During a series of broadcast interviews over the weekend, Health Secretary Matt Hancock refused to rule out a second national lockdown in England, if people fail to follow the social distancing rules.

He said he feared cases could go "shooting through the roof" with more hospitalisations and more deaths.

Meanwhile London mayor Sadiq Khan is to meet council leaders in the city today to discuss possible new restrictions in the capital, which they would then put to ministers.

"The situation is clearly worsening," a spokesman for the mayor said.

"The mayor wants fast action as we cannot risk a delay, as happened in March. It is better for both health and business to move too early than too late."

Another 3,899 lab-confirmed cases of coronavirus in the UK were announced on Sunday, while a further 18 people died within 28 days of testing positive, bringing the UK total to 41,777.

The latest figures came after the British government announced anyone in England refusing to obey an order to self-isolate could face a fine of up to £10,000 and just days after the "rule of six" - banning social gathering of more than six people - came into force.

Mr Johnson has been desperate to avoid another nationwide lockdown amid concerns about the economic damage it will inflict just as activity was beginning to pick up again.

However, as of Tuesday, about 13.5 million people across the UK will be facing some form of local restrictions, including 10pm curfews for pubs and restaurants, as the authorities grapple with the disease.

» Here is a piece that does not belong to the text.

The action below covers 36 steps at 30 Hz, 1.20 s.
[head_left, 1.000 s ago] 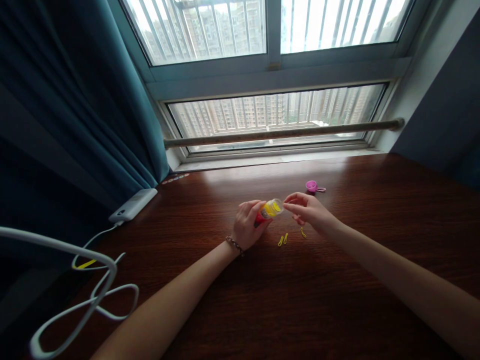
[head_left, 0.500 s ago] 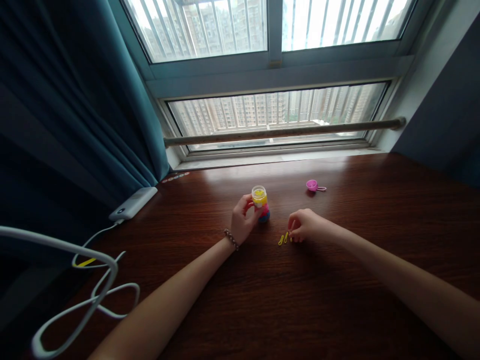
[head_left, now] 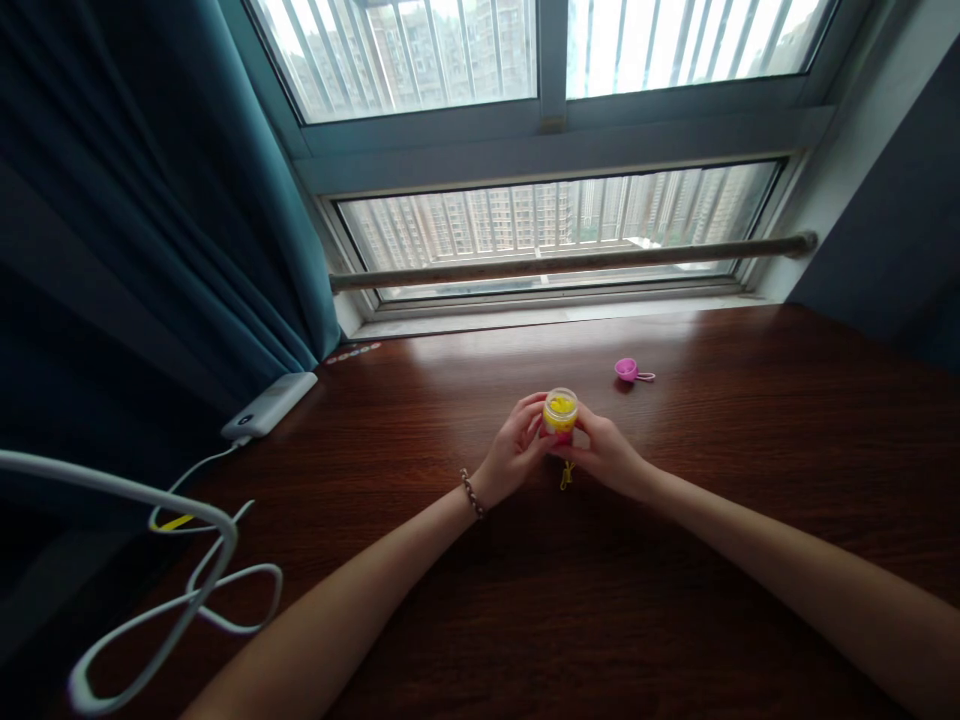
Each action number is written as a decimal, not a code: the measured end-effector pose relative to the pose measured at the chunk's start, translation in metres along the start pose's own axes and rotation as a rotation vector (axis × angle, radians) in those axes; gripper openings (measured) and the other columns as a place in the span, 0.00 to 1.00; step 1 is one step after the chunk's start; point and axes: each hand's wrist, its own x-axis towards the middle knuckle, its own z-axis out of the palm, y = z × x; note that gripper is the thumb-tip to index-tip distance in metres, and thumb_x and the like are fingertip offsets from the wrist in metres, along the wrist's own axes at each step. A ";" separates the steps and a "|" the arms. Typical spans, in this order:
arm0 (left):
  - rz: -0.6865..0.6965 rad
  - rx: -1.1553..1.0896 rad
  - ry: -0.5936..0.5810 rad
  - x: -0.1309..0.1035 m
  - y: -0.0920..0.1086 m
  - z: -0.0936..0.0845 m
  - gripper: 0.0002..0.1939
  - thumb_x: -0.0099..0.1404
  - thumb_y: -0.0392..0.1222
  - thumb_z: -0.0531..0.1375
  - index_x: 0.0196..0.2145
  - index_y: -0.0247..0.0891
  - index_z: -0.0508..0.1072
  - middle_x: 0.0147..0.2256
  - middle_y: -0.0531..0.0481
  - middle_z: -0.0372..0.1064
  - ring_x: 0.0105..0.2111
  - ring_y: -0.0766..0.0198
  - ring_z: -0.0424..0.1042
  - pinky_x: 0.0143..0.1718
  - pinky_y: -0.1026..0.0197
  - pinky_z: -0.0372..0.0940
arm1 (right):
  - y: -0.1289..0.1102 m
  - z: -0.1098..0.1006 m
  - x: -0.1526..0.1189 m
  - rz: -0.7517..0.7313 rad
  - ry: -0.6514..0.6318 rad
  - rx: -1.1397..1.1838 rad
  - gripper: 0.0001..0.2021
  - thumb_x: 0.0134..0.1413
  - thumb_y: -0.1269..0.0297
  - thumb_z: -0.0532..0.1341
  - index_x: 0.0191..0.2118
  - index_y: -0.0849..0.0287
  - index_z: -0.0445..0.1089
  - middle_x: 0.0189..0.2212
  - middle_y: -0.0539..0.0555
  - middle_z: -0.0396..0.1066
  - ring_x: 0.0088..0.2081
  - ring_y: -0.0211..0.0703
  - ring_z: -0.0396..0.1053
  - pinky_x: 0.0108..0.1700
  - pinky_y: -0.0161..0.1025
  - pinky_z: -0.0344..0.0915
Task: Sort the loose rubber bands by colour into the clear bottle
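A small clear jar (head_left: 561,412) with yellow pieces at the top and pink below is held between both hands, its mouth uncovered and facing up toward me. My left hand (head_left: 517,450), with a beaded bracelet on the wrist, grips its left side. From the right, my right hand (head_left: 606,452) has its fingers closed around the other side. Small yellow clips (head_left: 566,476) lie on the table just below the jar, partly close to my right thumb. The jar's lower part is hidden by fingers.
A pink cup-shaped lid (head_left: 626,370) with a loop rests on the brown table (head_left: 480,610) behind my right hand. At left are a white power bank (head_left: 271,404) and a looping white cable (head_left: 225,540). A window with a rail (head_left: 570,264) stands behind the table.
My left hand has carried the jar to the right, over the clips. My right hand has left the clips and moved up onto the jar's right side.
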 end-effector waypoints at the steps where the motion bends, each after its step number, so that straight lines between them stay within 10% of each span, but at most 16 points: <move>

Among the measures being considered by ministers is a temporary two-week "circuit break", with tighter restrictions across England in an attempt to break the chain of transmission.

Sir Keir Starmer said Labour would support any new measures but warned that a second national lockdown was becoming more likely because the Test and Trace programme was in a state of "near collapse".

Professor Paul Hunter, an expert in health protection at the University of East Anglia, suggested a "circuit break" might only halt the Covid-19 surge temporarily.

He called for an end to mixed messages from ministers, telling BBC Radio 4's Today programme on Monday: "We've certainly seen a lot of confusion and a lot of mixed messages over the past few months and examples of people in authority who don't feel that they need to follow the rules themselves."